May 20, 2024

Just one day after former President Donald Trump was slapped with a 49-page indictment listing 37 criminal counts of seven different charges, including obstruction and mishandling of classified documents, prosecutors were hit with the news that Judge Aileen Cannon, nominated by Trump in 2020, will oversee the case. 

It remains uncertain whether Cannon will preside over the entire trial, but her review of the case presents a historic twist: Cannon previously gave Trump a highly controversial favorable ruling related to the FBI’s initial search of his Mar-a-Lago residence last year. If Cannon does oversee the trial, that will make Trump the first person in U.S. history to take part in a criminal proceeding in front of a federal judge whom they appointed. 

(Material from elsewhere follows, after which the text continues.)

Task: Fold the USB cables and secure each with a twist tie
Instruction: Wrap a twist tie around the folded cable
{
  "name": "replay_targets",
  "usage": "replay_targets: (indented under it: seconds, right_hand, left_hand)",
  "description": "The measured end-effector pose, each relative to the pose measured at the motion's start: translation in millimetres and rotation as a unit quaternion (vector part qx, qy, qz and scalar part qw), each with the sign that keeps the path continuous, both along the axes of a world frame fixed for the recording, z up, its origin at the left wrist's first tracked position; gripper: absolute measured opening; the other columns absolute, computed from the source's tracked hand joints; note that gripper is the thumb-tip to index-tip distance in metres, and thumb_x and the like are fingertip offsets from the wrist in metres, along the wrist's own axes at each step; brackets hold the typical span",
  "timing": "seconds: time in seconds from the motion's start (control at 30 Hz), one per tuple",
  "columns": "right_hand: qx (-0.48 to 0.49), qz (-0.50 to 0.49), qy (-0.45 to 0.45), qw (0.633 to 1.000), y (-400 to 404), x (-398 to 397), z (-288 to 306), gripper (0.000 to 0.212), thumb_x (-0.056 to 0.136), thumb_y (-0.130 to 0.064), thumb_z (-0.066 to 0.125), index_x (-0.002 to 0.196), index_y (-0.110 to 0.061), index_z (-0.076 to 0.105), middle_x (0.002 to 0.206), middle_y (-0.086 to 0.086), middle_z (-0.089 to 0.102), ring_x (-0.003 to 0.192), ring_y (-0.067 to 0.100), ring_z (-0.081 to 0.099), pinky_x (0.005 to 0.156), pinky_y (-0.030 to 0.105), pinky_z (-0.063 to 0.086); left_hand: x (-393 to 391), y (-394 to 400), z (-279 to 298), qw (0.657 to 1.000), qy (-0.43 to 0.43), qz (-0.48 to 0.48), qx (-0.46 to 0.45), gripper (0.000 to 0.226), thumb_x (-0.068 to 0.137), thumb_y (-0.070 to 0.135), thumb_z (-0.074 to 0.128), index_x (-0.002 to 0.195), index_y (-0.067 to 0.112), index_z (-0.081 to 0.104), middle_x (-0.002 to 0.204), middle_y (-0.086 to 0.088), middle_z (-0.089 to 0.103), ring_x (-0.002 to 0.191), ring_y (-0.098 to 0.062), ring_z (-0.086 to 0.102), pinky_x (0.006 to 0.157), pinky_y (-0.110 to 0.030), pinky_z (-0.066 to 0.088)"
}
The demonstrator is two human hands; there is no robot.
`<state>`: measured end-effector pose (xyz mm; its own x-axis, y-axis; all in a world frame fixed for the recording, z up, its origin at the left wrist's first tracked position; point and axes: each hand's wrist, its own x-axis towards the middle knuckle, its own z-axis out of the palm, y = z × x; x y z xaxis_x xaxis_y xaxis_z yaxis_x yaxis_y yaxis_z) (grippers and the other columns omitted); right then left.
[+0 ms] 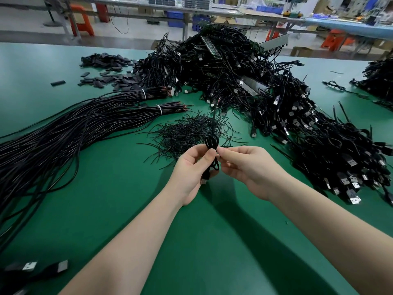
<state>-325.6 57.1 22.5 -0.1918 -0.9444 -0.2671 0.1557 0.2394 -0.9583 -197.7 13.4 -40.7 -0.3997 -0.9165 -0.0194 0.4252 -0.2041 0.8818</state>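
A folded black USB cable [212,143] stands upright between both hands above the green table [119,188]. My left hand [191,169] grips its lower part, with the plug end hanging below near my palm. My right hand [244,167] pinches the bundle at its middle from the right; whether a twist tie is between those fingers I cannot tell. One thin cable end sticks up from the loop. Just behind the hands lies a loose heap of black twist ties [187,130].
A big pile of black USB cables [234,77] fills the middle and right of the table. Long tied cable bundles [63,128] stretch across the left. Small black sleeves [106,69] lie far left. Two plugs [32,266] sit at the near left edge.
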Motion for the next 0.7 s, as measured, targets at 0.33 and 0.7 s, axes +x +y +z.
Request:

Cannon, 42, has been a member of the arch-conservative Federalist Society since 2005, and was nominated by Trump to a Florida federal court judgeship in 2020. She was little known until last September when she was assigned to the immediate aftermath of the August FBI search on Mar-a-Lago, when federal agents seized thousands of documents, some marked classified, that Trump had stored at his private club. 

In a decision widely criticized by legal experts as an extraordinary affront to the separation of powers, Cannon granted Trump’s request to appoint a special master to review the documents taken by the FBI, which would have halted the case. Cannon’s decision was eventually overturned by an appeals court stacked with conservative judges in what Slate legal commentator Mark Joseph Stern called “one of the most humiliating appellate smackdowns in recent history.” 

After the news broke on Friday, legal analysts speculated whether Cannon had been intentionally assigned to Trump’s criminal case. In an interview with ABC News, a former senior Justice Department official argued that “if the same district and magistrate judges are overseeing the case, that means the court likely considered the indictment to be ‘related’ to the search warrant and intentionally assigned it to those judges.” 

As a general policy, the Southern District of Florida randomly distributes cases to its 15 active judges (along with 11 senior judges, who receive a reduced workload), though “it was not immediately clear whether Mr. Trump lucked out, or if an exception was made,” The New York Times noted.

Though Trump will ultimately have to face a jury of his peers, Cannon would have control over the timeline of the case, and may also have opportunities to exclude evidence.  

“When you have classified documents, there is abundant opportunities to slow this down, and if they’ve got a judge who is willing to go along with slowing this down, it becomes very hard to predict when this will go to trial,” Samuel Buell, a white-collar criminal law professor at Duke, told The Times. If Trump can successfully punt the case until after the 2024 presidential election, then a potential Republican president—either Trump himself or another nominee—could shut down the case entirely. 

“Cannon’s total lack of principle, combined with her evident incapacity to experience shame, renders her a uniquely favorable jurist for the former president,” Stern wrote on Friday. “If Cannon remains assigned to this case, Trump will not be convicted, no matter how damning the evidence.”